Pomalidomide, bortezomib and dexamethasone for multiple myeloma relapsed after lenalidomide treatment

This study aimed to investigate the outcomes for patients with multiple myeloma (MM) who were treated with pomalidomide (Pomalyst), bortezomib (Velcade), and dexamethasone (Decadron) after relapsing following lenalidomide (Revlimid) treatment. 

This study concluded that this treatment combination was effective in these patients as a second-line treatment.  

Lenalidomide is a standard treatment for patients newly diagnosed with MM. However, many patients become unresponsive to this treatment and need second-line therapies. Bortezomib and dexamethasone (Vd) is a standard treatment for patients with relapsed and refractory (unresponsive) MM. 

Pomalidomide is a drug similar to lenalidomide that can be used as a treatment for relapsed and refractory multiple myeloma (MM). It acts as an anti-angiogenic (stops blood to the tumor) and immunomodulator (changes immune response). 

Second-line pomalidomide, bortezomib, and dexamethasone (PVd) has shown better effectiveness than Vd in patients with relapsed/refractory MM (R/R MM), who were previously treated with lenalidomide. However, it was unknown if PVd was safe and effective in patients with R/R MM after the first-time relapse (after 1 type of treatment only). 

This study involved 226 patients with r/r MM after only one line of treatment. Patients were grouped based on lenalidomide-refractory status, prior bortezomib exposure, and prior stem cell transplant (SCT). 57.1% of the patients were lenalidomide-refractory. Patients were treated with Vd or PVd as a second-line treatment.  

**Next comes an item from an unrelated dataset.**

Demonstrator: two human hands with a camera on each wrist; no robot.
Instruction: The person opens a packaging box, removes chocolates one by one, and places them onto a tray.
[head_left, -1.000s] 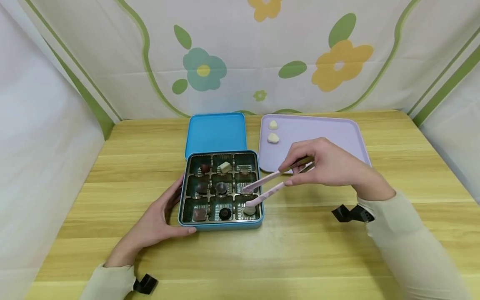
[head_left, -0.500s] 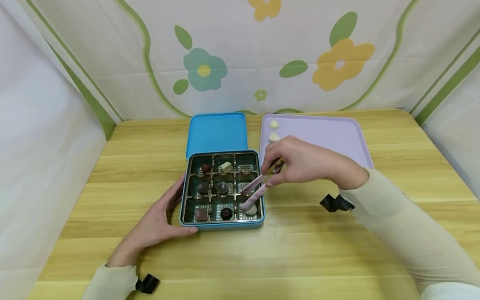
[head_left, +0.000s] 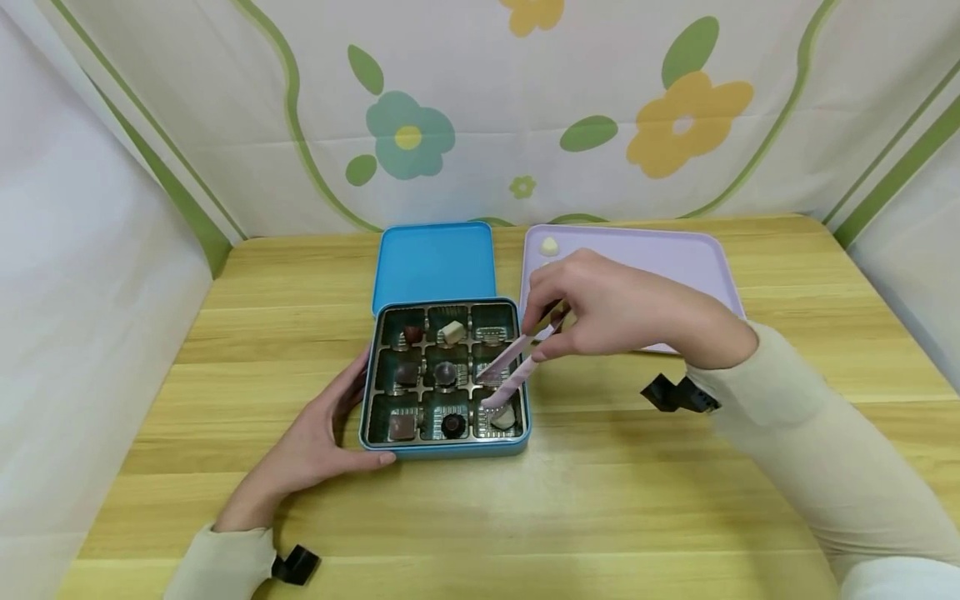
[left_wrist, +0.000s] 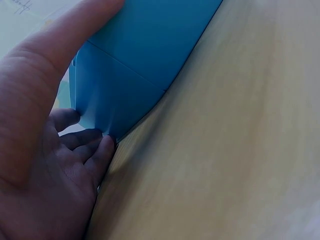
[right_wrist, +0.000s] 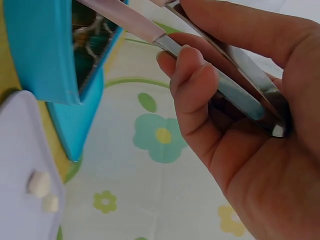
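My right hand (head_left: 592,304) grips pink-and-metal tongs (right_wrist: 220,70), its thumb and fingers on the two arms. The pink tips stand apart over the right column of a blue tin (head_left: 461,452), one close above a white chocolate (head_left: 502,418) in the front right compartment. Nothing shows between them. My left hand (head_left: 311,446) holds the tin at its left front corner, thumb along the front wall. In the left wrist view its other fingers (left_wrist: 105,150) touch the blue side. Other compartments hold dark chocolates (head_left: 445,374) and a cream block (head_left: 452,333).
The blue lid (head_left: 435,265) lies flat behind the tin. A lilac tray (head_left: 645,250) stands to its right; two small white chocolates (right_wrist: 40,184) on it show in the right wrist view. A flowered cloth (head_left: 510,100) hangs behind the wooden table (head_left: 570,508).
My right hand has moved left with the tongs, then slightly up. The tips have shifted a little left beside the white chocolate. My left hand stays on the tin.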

Overall, progression-free survival (PFS) was 20.73 months for the PVd group compared to 11.63 months for the Vd group in all patients. In the lenalidomide-refractory group, PFS was 17.8 months with PVd compared to 9.5 months with Vd. In the lenalidomide-nonrefractory group, PFS was 22 months with PVd compared to 12 months with Vd.  

Overall, 90.1% of patients in the PVd group responded to treatment compared to 54.8% to Vd, regardless of lenalidomide status. PVd led to a better response in both lenalidomide-refractory patients (85.9%) and lenalidomide-nonrefractory patients (95.7%) compared to Vd (50.8% in lenalidomide-refractory and 60% in lenalidomide-nonrefractory).

In patients with previous bortezomib treatment, PVd also resulted in better PFS (17.8 months) compared to Vd (12 months). PVd also led to better PFS in those without previous bortezomib treatment compared to Vd (20.7 months vs 9.5 months).

PFS was 22 months for the PVd group compared to 13.8 months for the Vd group in patients with prior SCT. PFS was 16.5 months for the PVd group compared to 9.5 months for the Vd group in patients without prior SCT. 

90.6% of the PVd group and 71% of the Vd group experienced severe side effects. The most common side effects in both groups were low white blood cells and low platelet (blood cells involved in clotting) levels.

This study concluded that PVd treatment was more effective than Vd as a second-line treatment in patients with r/r MM, including those who had lenalidomide as first line treatment.  

This study was funded by Celgene, the manufacturer of pomalidomide.